The pressures and stress of a career can be immense triggers for people in recovery, especially if they’re returning to a toxic environment that may have been the reason for their substance misuse. The fear of answering uncomfortable questions about their time off or substance use disorder can elicit anxiety and a feeling of overwhelming dread. In such cases, a change of occupation may be the only healthy choice to make. Still, the prospect of seeking a new job to earn a living and attend to life’s responsibilities can be daunting but ultimately a vital change that will sustain recovery.

Shifting Gears

A career change calls for a long checklist of to-dos but starting from the most important basic step and diligently moving towards the goal of a new job is the only way to go about it. Each person’s situation is unique, but some rudimentary actions to consider will help get the ball rolling.
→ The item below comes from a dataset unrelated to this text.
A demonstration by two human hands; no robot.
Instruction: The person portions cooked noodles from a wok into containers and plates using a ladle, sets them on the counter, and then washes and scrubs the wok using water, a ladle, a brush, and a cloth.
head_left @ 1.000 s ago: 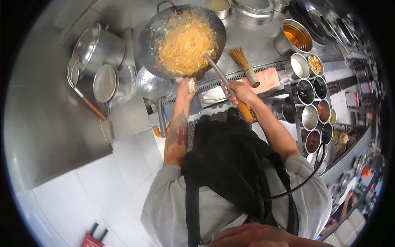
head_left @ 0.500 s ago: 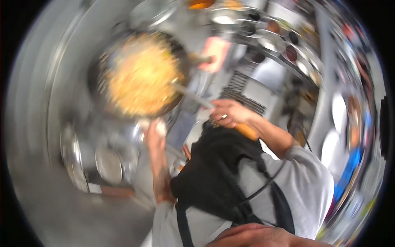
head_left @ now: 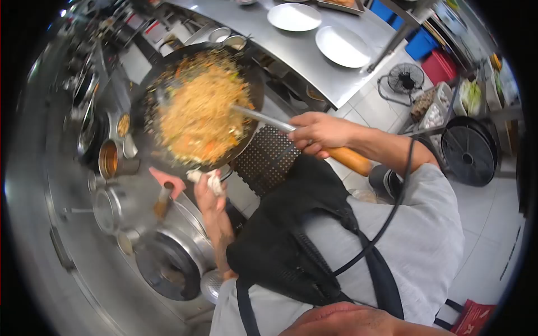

  • Brainstorming with counselors and a support network about potential new jobs
  • Creating or updating a resume that appeals to employers in desired fields
  • Asking trusted former colleagues or supervisions for letters of recommendation
  • Enrolling in courses or completing certifications to strengthen professional competency  
  • Conducting mock interviews with friends and loved ones to brush up on speaking skills
  • Casting a wide net to explore many different opportunities 
  • Attending a wide range of interviews to gain experience with the process
  • Rejecting undesired offers professionally to retain future connections
  • Practicing elevator pitches to build confidence
  • Reaching out to agencies that help match people with jobs
  • Keeping realistic expectations of what a career change will entail

Doing the Work

Once the hard part (finding a new job) is done, the real fun begins! People with substance use disorder tend to view either recovery as the most important full-time job they have, but returning to the workforce is a significant part of the journey. Starting as a newbie on the job can come with everyday frustrations, but patience will play a prominent role during the learning curve. Relearning how to cope with vocational stress, manage coworkers and superiors, and handle triggers that may pop up unexpectedly is only the beginning. With continued commitment and dedication to recovery through participation in individual and group counseling sessions, the experience will likely be a rewarding one.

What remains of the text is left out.